PROMPT = Your response should consist of the lines below, printed exactly.

DATA SEGMENT =
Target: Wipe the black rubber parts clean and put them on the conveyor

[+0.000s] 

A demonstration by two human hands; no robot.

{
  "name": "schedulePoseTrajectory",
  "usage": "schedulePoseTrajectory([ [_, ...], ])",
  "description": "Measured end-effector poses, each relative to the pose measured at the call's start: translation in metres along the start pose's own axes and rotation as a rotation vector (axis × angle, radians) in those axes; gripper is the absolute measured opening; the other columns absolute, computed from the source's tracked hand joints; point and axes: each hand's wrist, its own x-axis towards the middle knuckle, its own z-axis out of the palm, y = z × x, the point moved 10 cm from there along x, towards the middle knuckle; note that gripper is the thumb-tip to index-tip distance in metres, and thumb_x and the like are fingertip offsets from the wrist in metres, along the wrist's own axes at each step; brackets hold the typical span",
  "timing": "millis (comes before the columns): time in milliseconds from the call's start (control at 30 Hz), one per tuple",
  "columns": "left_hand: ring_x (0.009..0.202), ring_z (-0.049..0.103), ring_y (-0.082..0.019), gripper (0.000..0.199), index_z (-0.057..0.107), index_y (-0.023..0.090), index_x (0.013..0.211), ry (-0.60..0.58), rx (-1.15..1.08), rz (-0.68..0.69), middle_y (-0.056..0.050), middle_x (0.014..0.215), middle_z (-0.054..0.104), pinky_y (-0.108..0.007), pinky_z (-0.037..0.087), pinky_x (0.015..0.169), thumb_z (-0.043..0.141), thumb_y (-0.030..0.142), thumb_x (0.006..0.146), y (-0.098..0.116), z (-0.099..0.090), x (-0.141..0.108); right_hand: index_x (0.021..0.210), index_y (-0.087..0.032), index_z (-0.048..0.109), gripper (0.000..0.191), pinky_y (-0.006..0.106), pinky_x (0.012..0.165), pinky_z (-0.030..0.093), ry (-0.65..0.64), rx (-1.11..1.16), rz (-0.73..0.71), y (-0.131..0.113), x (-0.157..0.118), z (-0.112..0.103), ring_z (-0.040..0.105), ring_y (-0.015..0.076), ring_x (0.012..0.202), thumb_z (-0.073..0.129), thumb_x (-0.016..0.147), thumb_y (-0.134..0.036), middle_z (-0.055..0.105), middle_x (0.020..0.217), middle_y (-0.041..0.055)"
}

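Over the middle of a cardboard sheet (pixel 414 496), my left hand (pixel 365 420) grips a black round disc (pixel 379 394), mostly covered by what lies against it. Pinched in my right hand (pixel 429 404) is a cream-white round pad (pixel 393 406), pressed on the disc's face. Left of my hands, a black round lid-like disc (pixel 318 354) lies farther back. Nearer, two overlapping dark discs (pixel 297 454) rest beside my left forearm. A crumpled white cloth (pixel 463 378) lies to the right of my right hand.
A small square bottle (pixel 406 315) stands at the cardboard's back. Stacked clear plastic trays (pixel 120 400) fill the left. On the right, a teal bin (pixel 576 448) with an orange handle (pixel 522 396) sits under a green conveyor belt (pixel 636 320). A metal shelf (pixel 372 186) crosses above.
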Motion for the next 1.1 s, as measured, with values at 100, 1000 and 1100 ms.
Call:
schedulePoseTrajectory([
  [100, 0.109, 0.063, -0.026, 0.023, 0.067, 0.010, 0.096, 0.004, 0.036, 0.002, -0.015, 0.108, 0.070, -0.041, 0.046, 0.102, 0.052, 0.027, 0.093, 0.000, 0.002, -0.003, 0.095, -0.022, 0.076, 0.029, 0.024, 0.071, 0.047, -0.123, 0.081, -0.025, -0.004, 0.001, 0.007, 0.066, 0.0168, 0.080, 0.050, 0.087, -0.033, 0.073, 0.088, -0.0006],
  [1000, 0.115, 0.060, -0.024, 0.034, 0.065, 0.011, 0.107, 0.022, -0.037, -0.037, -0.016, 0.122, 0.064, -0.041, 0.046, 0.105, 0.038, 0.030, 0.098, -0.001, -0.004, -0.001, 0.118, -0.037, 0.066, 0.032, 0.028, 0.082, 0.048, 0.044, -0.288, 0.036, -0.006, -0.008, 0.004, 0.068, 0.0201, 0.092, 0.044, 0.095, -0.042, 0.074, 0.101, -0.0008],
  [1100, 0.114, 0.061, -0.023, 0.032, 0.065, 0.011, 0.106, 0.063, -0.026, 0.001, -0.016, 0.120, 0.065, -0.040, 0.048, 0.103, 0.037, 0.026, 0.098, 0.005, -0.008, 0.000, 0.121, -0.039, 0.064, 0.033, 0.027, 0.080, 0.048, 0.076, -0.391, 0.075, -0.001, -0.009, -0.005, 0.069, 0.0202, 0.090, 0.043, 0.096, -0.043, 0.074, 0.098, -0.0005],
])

EXERCISE RESPONSE =
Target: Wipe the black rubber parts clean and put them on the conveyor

[+0.000s] 

A demonstration by two human hands; no robot.

{
  "name": "schedulePoseTrajectory",
  "usage": "schedulePoseTrajectory([ [_, ...], ])",
  "description": "Measured end-effector poses, each relative to the pose measured at the call's start: translation in metres along the start pose's own axes and rotation as a rotation vector (axis × angle, radians) in those axes; gripper is the absolute measured opening; the other columns absolute, computed from the source's tracked hand joints; point and axes: each hand's wrist, its own x-axis towards the middle knuckle, its own z-axis out of the palm, y = z × x, the point moved 10 cm from there along x, towards the middle knuckle; note that gripper is the thumb-tip to index-tip distance in metres, and thumb_x and the like are fingertip offsets from the wrist in metres, along the wrist's own axes at each step; brackets hold the typical span",
  "timing": "millis (comes before the columns): time in milliseconds from the call's start (control at 30 Hz), one per tuple",
  "columns": "left_hand: ring_x (0.009..0.202), ring_z (-0.049..0.103), ring_y (-0.082..0.019), gripper (0.000..0.199), index_z (-0.057..0.107), index_y (-0.023..0.090), index_x (0.013..0.211), ry (-0.60..0.58), rx (-1.15..1.08), rz (-0.68..0.69), middle_y (-0.056..0.050), middle_x (0.014..0.215), middle_z (-0.054..0.104), pinky_y (-0.108..0.007), pinky_z (-0.037..0.087), pinky_x (0.015..0.169), thumb_z (-0.043..0.141), thumb_y (-0.030..0.142), thumb_x (0.006..0.146), y (-0.098..0.116), z (-0.099..0.090), x (-0.141..0.108); right_hand: index_x (0.021..0.210), index_y (-0.087..0.032), index_z (-0.048..0.109), gripper (0.000..0.191), pinky_y (-0.006..0.106), pinky_x (0.012..0.165), pinky_z (-0.030..0.093), ry (-0.65..0.64), rx (-1.11..1.16), rz (-0.73..0.71), y (-0.131..0.113), x (-0.157..0.118), z (-0.112..0.103), ring_z (-0.040..0.105), ring_y (-0.015..0.076), ring_x (0.012..0.202), thumb_z (-0.073..0.129), thumb_x (-0.016..0.147), thumb_y (-0.134..0.036), middle_z (-0.055..0.105), middle_x (0.020..0.217), middle_y (-0.041..0.055)"
}

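Over the middle of a cardboard sheet (pixel 414 496), my left hand (pixel 365 420) grips a black round disc (pixel 379 394), mostly covered by what lies against it. Pinched in my right hand (pixel 429 404) is a cream-white round pad (pixel 393 406), pressed on the disc's face. Left of my hands, a black round lid-like disc (pixel 318 354) lies farther back. Nearer, two overlapping dark discs (pixel 297 454) rest beside my left forearm. A crumpled white cloth (pixel 463 378) lies to the right of my right hand.
A small square bottle (pixel 406 315) stands at the cardboard's back. Stacked clear plastic trays (pixel 120 400) fill the left. On the right, a teal bin (pixel 576 448) with an orange handle (pixel 522 396) sits under a green conveyor belt (pixel 636 320). A metal shelf (pixel 372 186) crosses above.
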Motion for the next 1.1 s, as measured, with values at 100, 1000 and 1100 ms.
Call:
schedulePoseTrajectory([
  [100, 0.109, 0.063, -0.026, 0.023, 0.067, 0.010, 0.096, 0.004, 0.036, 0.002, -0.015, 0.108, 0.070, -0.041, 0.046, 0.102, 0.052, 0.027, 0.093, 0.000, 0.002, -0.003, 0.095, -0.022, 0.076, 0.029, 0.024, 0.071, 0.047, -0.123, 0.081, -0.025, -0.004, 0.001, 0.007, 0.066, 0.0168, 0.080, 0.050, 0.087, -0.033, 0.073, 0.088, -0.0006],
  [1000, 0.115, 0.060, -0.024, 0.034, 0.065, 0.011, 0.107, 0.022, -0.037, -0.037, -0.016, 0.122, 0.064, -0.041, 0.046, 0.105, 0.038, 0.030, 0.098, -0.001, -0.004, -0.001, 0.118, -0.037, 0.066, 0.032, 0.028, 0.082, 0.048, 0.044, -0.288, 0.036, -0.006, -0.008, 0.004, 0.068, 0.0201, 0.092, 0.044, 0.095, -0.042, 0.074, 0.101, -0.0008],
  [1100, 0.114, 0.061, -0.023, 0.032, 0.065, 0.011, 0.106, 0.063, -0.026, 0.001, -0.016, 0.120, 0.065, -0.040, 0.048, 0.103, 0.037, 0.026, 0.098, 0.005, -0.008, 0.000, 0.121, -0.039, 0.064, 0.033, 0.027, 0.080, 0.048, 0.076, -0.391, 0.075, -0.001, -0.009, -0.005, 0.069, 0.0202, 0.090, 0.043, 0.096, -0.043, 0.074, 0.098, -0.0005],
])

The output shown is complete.